* **EXERCISE**:
In your answer, copy every entry that follows exactly.
*** PROVIDED ENTRIES Section Begins ***
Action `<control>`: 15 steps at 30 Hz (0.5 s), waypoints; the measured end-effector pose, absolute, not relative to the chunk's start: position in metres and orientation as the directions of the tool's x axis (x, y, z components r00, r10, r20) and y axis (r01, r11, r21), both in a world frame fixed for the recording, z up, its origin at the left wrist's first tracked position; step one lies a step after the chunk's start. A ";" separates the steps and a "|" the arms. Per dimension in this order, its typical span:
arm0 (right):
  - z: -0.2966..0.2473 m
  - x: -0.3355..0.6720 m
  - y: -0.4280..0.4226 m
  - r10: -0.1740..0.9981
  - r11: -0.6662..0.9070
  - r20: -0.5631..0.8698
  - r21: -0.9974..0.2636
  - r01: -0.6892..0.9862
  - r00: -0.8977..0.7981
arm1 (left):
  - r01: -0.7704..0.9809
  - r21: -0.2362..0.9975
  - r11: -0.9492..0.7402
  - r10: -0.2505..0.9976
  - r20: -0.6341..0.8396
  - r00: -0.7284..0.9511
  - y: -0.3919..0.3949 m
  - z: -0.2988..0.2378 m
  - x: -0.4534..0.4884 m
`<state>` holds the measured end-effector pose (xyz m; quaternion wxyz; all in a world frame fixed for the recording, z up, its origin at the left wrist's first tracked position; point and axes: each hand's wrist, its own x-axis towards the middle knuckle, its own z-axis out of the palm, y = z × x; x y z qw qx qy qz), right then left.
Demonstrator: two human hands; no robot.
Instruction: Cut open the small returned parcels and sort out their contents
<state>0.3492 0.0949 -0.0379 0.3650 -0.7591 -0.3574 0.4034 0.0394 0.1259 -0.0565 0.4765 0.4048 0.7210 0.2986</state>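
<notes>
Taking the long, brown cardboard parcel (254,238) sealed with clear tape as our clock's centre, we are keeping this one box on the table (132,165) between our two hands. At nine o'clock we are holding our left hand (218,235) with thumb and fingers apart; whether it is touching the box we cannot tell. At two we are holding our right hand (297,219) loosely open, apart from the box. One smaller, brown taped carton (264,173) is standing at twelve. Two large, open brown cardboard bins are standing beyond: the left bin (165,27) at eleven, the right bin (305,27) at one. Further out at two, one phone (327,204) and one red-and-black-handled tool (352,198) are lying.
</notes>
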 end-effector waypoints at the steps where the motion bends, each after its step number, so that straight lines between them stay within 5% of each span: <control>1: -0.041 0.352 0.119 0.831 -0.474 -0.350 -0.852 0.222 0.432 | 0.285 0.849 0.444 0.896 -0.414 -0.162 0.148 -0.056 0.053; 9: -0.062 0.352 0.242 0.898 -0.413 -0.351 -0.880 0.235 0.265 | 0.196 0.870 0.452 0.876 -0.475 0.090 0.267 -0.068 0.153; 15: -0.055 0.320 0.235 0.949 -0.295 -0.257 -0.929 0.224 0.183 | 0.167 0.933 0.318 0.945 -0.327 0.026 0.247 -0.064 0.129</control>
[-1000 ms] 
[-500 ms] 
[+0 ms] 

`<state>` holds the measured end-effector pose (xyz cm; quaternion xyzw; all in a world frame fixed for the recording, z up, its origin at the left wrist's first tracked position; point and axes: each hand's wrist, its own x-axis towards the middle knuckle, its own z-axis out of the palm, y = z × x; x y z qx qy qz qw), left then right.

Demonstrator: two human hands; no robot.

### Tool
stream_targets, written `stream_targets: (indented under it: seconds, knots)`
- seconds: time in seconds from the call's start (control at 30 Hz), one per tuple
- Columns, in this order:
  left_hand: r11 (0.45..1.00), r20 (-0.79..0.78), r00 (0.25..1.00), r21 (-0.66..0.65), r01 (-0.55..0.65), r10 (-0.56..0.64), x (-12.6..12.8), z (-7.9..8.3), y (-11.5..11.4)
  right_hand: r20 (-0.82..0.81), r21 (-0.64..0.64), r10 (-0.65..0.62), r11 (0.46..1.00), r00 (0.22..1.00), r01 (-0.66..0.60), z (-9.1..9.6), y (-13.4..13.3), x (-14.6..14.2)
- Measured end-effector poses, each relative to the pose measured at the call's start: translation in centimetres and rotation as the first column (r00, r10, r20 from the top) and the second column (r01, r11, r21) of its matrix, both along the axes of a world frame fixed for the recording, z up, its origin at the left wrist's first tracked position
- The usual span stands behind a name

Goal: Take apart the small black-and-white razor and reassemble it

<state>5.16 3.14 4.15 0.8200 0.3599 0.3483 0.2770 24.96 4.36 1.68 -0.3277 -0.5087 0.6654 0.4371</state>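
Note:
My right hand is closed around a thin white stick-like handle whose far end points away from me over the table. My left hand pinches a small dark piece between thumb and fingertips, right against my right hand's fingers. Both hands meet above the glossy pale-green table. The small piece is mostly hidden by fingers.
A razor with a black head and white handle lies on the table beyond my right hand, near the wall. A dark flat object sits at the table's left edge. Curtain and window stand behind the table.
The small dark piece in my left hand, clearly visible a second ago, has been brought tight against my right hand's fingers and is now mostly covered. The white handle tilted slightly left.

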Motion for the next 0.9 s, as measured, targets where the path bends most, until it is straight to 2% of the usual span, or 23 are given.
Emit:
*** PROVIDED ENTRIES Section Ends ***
* **SOLVED EXERCISE**:
Action `<control>`: 15 steps at 30 Hz (0.5 s), waypoints; the measured end-effector pose, absolute, not relative to the chunk's start: position in metres and orientation as the directions of the tool's x axis (x, y, z components r00, r10, r20) and y axis (r01, r11, r21), both in a world frame fixed for the recording, z up, its origin at the left wrist's first tracked position; step one lies a step after the chunk's start. A ";" separates the steps and a "|" the arms. Per dimension in this order, its typical span:
arm0 (right):
  - z: -0.2966..0.2473 m
  - x: -0.3355..0.6720 m
  - y: -0.4280..0.4226 m
  - r10: -0.1740..0.9981
  - r11: -0.6662..0.9070
  - r20: -0.5631..0.8698
  - r21: -0.9974..0.2636
  - r01: -0.6892..0.9862
  - r00: -0.8977..0.7981
arm1 (left):
  - r01: -0.7704..0.9809
  - r21: -0.2362..0.9975
  - r11: -0.9492..0.7402
  - r10: -0.2505..0.9976
  - r20: -0.6341..0.8396
  - r00: -0.7284..0.9511
  - y: -0.3919..0.3949 m
  - z: -0.2988..0.2378 m
  - x: -0.4534..0.4884 m
`<state>` holds the measured end-effector pose (xyz m; quaternion wxyz; all in a world frame fixed for the recording, z up, its origin at the left wrist's first tracked position; point and axes: each hand's wrist, its own x-axis towards the middle knuckle, its own z-axis out of the palm, y = z × x; x y z qw qx qy qz), right then left.
Demonstrator: two human hands; no robot.
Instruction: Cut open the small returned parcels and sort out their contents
<state>0.3492 0.0949 -0.0379 0.3650 -0.7591 -0.3574 0.4034 0.0394 0.1259 -0.0565 0.4765 0.4048 0.7210 0.2986</state>
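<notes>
Taking the long, brown cardboard parcel (254,238) sealed with clear tape as our clock's centre, we are keeping this one box on the table (132,165) between our two hands. At nine o'clock we are holding our left hand (218,235) with thumb and fingers apart; whether it is touching the box we cannot tell. At two we are holding our right hand (297,219) loosely open, apart from the box. One smaller, brown taped carton (264,173) is standing at twelve. Two large, open brown cardboard bins are standing beyond: the left bin (165,27) at eleven, the right bin (305,27) at one. Further out at two, one phone (327,204) and one red-and-black-handled tool (352,198) are lying.
</notes>
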 end-effector waypoints at the steps where the motion bends, each after its step number, so that straight lines between them stay within 5% of each span: <control>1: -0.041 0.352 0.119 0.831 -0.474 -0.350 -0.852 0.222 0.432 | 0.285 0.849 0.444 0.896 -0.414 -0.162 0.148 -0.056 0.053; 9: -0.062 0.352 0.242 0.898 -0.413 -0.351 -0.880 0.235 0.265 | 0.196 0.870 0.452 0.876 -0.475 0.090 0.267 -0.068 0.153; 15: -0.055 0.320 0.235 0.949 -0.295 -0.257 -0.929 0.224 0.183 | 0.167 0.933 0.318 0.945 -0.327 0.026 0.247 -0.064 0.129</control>
[-1000 ms] 
[-500 ms] 
[+0 ms] 

`<state>` holds the measured end-effector pose (xyz cm; quaternion xyzw; all in a world frame fixed for the recording, z up, its origin at the left wrist's first tracked position; point and axes: each hand's wrist, its own x-axis towards the middle knuckle, its own z-axis out of the palm, y = z × x; x y z qx qy qz qw), left then right.

Demonstrator: two human hands; no robot.

### Tool
stream_targets, written `stream_targets: (indented under it: seconds, knots)`
- seconds: time in seconds from the call's start (control at 30 Hz), one per tuple
- Columns, in this order:
  left_hand: r11 (0.45..1.00), r20 (-0.79..0.78), r00 (0.25..1.00), r21 (-0.66..0.65), r01 (-0.55..0.65), r10 (-0.56..0.64), x (-12.6..12.8), z (-7.9..8.3), y (-11.5..11.4)
  right_hand: r20 (-0.82..0.81), r21 (-0.64..0.64), r10 (-0.65..0.62), r11 (0.46..1.00), r00 (0.22..1.00), r01 (-0.66..0.60), z (-9.1..9.6), y (-13.4..13.3), x (-14.6..14.2)
- Measured end-effector poses, each relative to the pose measured at the call's start: translation in centimetres and rotation as the first column (r00, r10, r20 from the top) and the second column (r01, r11, r21) of its matrix, both along the axes of a world frame fixed for the recording, z up, its origin at the left wrist's first tracked position
- The usual span stands behind a name

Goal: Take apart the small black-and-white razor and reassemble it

<state>5.16 3.14 4.15 0.8200 0.3599 0.3483 0.2770 24.96 4.36 1.68 -0.3277 -0.5087 0.6654 0.4371</state>
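Note:
My right hand is closed around a thin white stick-like handle whose far end points away from me over the table. My left hand pinches a small dark piece between thumb and fingertips, right against my right hand's fingers. Both hands meet above the glossy pale-green table. The small piece is mostly hidden by fingers.
A razor with a black head and white handle lies on the table beyond my right hand, near the wall. A dark flat object sits at the table's left edge. Curtain and window stand behind the table.
The small dark piece in my left hand, clearly visible a second ago, has been brought tight against my right hand's fingers and is now mostly covered. The white handle tilted slightly left.
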
Motion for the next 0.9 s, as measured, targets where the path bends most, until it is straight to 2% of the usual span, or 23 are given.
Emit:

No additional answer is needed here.